### Data provided
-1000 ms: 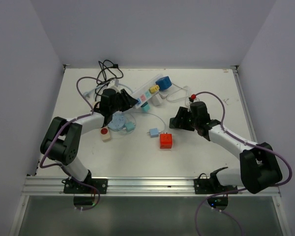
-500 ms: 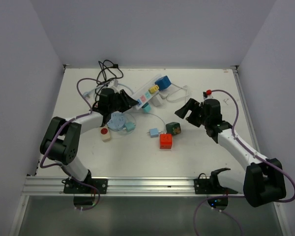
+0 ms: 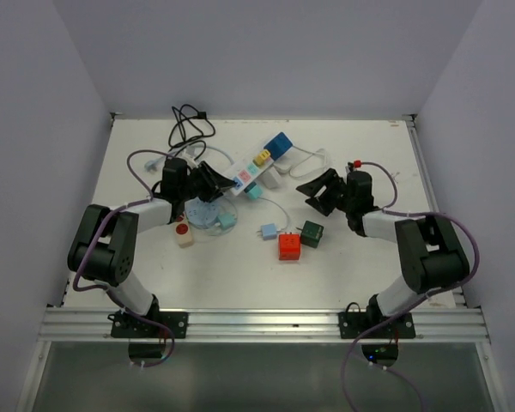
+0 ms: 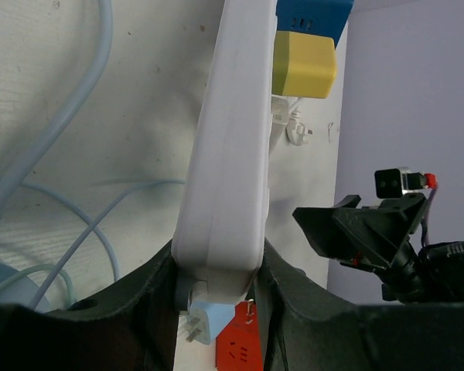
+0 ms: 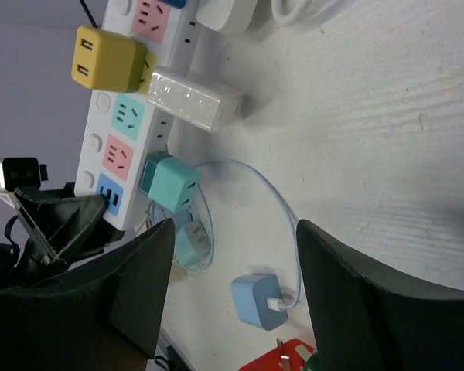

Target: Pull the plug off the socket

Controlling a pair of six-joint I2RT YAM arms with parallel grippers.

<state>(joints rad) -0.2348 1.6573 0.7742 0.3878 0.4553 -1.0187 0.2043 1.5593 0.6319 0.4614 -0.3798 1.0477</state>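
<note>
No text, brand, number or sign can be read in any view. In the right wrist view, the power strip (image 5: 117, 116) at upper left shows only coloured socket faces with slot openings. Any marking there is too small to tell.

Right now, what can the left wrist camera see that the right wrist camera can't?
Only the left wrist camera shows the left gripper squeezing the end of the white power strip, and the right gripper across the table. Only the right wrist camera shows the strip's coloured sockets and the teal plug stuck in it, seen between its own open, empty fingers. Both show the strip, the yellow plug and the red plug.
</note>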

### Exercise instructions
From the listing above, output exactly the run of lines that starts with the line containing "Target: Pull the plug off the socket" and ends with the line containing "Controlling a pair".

### Exercise solution
Target: Pull the plug off the socket

Controlling a pair of six-joint I2RT YAM arms with parallel grippers.

The response to the exercise is now complete.